§ **Exercise objective**
In the entries below, find each line where the word "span" appears and give only the total count of such lines.

[Items from a dataset]

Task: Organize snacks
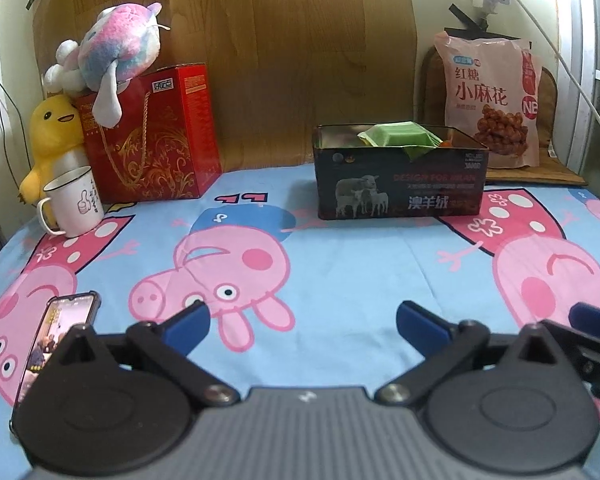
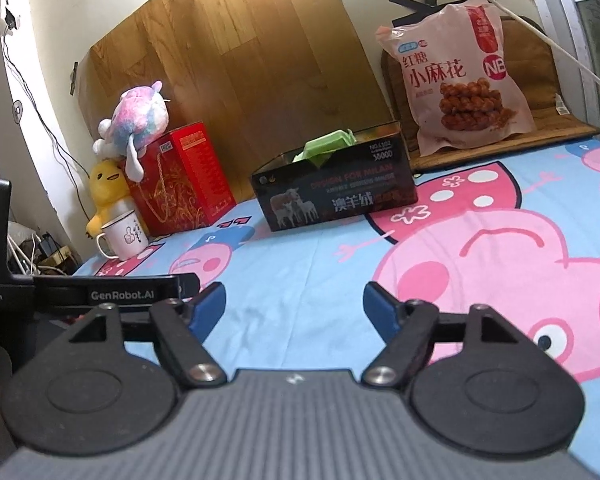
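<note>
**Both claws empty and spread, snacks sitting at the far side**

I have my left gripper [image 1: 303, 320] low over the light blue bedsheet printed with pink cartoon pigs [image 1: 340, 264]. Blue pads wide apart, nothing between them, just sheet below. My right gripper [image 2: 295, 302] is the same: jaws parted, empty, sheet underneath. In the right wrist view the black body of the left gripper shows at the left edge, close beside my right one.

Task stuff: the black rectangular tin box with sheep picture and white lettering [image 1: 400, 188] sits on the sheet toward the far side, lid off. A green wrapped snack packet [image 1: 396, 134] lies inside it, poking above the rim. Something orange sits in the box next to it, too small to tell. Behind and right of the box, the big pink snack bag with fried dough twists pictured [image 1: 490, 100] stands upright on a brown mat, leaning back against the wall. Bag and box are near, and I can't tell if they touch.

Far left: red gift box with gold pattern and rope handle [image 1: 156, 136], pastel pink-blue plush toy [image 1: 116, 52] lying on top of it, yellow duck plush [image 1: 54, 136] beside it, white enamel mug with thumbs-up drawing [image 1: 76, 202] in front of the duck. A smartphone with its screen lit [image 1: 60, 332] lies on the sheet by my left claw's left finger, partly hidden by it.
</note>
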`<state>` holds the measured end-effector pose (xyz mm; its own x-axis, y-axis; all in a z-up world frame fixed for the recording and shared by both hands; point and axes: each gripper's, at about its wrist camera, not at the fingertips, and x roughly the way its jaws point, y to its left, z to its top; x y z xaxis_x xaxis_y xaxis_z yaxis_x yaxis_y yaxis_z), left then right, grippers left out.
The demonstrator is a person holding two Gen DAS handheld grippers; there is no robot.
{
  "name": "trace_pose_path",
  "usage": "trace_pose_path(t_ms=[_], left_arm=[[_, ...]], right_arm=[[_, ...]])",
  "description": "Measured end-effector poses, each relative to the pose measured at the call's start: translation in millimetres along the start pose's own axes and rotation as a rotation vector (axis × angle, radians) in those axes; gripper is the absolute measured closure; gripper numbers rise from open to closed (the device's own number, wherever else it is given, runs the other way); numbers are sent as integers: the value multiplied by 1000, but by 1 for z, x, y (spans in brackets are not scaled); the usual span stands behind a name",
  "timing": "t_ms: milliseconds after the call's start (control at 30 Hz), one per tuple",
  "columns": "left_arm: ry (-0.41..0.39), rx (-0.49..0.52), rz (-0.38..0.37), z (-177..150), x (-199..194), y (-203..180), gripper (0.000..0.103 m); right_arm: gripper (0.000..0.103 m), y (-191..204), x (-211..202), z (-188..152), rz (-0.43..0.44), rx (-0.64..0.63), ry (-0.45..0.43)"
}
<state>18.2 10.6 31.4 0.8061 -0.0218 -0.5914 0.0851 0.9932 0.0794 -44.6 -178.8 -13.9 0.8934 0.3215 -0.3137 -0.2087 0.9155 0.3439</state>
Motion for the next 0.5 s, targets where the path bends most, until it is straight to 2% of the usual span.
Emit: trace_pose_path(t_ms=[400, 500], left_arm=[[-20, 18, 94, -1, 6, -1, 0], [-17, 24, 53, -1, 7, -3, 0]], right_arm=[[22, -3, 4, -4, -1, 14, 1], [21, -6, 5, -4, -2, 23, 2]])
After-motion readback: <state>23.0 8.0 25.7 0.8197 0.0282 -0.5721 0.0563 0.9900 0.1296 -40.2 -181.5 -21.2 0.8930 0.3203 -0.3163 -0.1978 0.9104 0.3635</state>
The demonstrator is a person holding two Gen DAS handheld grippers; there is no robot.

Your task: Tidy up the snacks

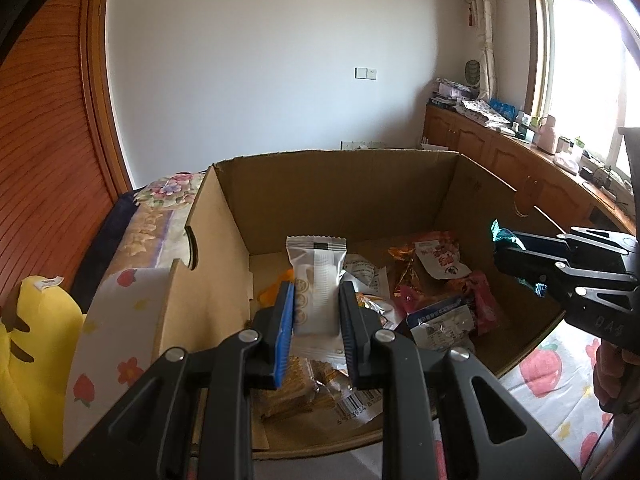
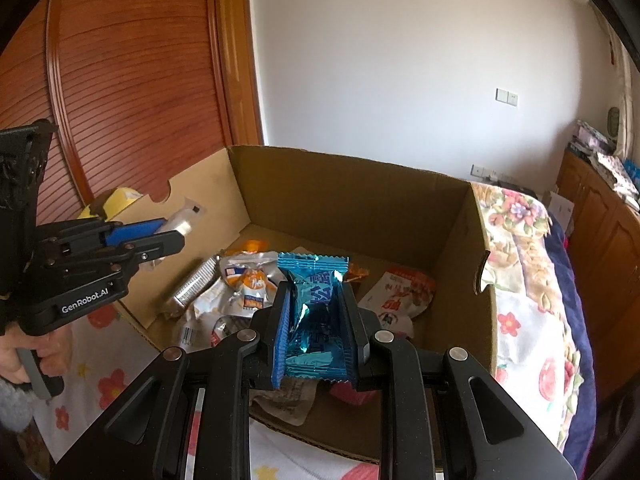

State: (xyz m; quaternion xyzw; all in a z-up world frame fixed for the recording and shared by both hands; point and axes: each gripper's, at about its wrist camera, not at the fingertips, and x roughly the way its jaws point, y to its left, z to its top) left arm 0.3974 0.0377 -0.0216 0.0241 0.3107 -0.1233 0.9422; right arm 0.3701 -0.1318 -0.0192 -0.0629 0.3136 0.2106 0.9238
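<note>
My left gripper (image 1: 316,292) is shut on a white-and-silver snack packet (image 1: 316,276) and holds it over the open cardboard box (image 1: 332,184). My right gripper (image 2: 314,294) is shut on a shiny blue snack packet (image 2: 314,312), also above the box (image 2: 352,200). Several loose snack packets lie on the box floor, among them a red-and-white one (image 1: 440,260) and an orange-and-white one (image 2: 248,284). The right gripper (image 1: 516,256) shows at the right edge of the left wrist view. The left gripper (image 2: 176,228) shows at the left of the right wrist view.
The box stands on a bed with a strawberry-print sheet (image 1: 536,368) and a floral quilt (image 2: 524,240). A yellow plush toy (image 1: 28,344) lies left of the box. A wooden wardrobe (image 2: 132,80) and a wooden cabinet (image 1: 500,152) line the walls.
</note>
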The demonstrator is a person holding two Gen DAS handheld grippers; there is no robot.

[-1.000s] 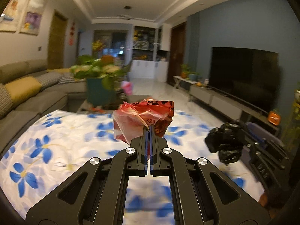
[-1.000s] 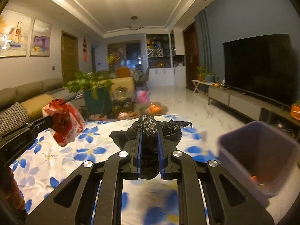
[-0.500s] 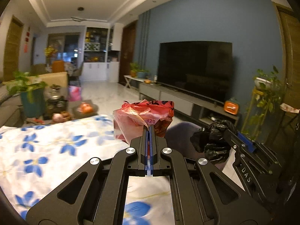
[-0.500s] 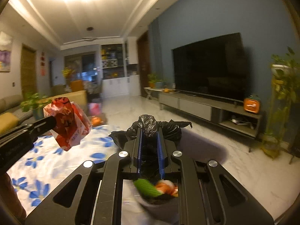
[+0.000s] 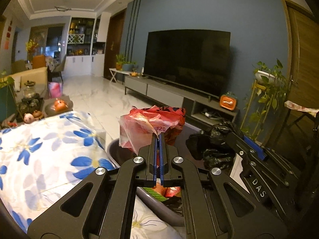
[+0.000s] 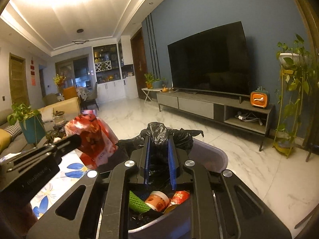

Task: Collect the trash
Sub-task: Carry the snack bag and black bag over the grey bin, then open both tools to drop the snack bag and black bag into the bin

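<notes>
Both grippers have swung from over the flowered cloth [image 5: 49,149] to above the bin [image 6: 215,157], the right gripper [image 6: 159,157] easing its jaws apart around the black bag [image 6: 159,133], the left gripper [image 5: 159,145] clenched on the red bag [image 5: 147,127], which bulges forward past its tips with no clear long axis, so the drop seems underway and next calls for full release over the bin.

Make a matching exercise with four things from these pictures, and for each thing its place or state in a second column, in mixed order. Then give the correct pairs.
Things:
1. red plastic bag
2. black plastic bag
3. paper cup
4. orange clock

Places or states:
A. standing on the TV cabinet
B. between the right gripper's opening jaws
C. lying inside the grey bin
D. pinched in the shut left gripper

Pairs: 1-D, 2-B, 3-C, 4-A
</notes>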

§ **Answer space**
2